Scientific classification
- Kingdom: Animalia
- Phylum: Chordata
- Class: Mammalia
- Infraclass: Marsupialia
- Order: Dasyuromorphia
- Family: Dasyuridae
- Genus: Antechinus
- Species: A. subtropicus
- Binomial name: Antechinus subtropicus Van Dyck & Crowther, 2000

= Subtropical antechinus =

- Genus: Antechinus
- Species: subtropicus
- Authority: Van Dyck & Crowther, 2000
- Conservation status: LC

Species of marsupial

The subtropical antechinus (Antechinus subtropicus) is a species of small carnivorous marsupial of the family Dasyuridae.

==Taxonomy==
It was previously thought to be conspecific with the brown antechinus (Antechinus stuartii).
==Description==
It is difficult to distinguish it from its close relatives, but its significant features include a long and narrow muzzle and a generally mid-brown colour.
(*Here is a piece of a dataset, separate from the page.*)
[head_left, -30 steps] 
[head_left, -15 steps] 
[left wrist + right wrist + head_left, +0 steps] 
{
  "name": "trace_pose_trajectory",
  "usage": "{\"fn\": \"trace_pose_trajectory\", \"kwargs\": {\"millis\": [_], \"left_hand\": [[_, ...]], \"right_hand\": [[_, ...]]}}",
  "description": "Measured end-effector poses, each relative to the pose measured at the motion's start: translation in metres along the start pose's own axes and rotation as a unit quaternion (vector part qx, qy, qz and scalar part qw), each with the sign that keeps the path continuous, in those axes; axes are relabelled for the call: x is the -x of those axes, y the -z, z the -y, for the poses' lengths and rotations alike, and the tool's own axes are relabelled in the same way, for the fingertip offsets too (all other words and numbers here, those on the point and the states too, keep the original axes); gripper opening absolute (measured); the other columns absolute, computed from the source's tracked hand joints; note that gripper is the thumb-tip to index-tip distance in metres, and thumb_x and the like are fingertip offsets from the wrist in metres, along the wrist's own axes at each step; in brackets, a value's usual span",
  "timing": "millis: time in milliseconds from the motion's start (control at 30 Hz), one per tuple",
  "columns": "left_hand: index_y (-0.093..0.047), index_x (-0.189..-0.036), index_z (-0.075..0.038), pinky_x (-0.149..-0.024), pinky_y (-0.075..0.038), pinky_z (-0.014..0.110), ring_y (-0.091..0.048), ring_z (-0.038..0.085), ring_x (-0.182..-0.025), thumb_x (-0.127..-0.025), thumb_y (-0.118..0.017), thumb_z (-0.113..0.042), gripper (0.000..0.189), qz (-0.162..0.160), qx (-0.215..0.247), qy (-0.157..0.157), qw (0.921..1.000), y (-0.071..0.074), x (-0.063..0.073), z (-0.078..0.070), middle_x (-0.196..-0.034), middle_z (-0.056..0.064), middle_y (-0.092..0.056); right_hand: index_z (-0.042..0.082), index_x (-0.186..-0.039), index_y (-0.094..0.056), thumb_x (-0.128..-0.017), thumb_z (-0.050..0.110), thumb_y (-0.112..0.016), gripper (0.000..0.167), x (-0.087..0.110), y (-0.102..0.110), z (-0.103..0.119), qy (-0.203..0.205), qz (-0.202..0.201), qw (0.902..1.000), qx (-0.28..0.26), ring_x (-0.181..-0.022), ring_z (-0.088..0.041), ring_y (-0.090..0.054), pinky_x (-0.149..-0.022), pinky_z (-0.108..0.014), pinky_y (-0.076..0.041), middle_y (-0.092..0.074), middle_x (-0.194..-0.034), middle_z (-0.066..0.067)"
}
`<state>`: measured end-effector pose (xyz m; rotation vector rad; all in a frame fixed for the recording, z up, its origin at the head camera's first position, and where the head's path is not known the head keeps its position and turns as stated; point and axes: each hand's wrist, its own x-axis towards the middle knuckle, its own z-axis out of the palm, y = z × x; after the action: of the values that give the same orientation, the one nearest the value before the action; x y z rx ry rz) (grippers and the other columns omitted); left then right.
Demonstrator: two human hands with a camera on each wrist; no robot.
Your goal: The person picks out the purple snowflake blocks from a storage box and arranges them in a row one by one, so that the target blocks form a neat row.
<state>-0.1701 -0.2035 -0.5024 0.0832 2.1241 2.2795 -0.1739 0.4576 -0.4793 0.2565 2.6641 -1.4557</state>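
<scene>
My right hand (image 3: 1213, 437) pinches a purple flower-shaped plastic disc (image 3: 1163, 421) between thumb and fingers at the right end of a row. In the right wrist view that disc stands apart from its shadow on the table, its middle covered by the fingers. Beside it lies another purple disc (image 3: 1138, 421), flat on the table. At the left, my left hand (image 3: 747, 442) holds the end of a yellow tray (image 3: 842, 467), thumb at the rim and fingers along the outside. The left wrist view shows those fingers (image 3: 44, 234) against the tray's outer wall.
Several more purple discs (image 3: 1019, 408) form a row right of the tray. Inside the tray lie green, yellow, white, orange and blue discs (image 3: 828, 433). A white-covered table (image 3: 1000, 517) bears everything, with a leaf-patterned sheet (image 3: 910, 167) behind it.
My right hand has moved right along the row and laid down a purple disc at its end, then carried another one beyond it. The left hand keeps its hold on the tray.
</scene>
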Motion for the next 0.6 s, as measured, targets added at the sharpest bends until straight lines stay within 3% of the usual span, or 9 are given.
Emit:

It is the largest of the brown antechinus complex. It mainly eats insects and after mating, all of the males die of stress-related diseases, like many other species in this family.
==Distribution and habitat==
The subtropical antechinus is found south from Gympie in Queensland, Australia, to the far northeast of New South Wales, where it is essentially restricted to subtropical vine forest below 1000 m elevation. A relict population is also found in Dorrigo National Park.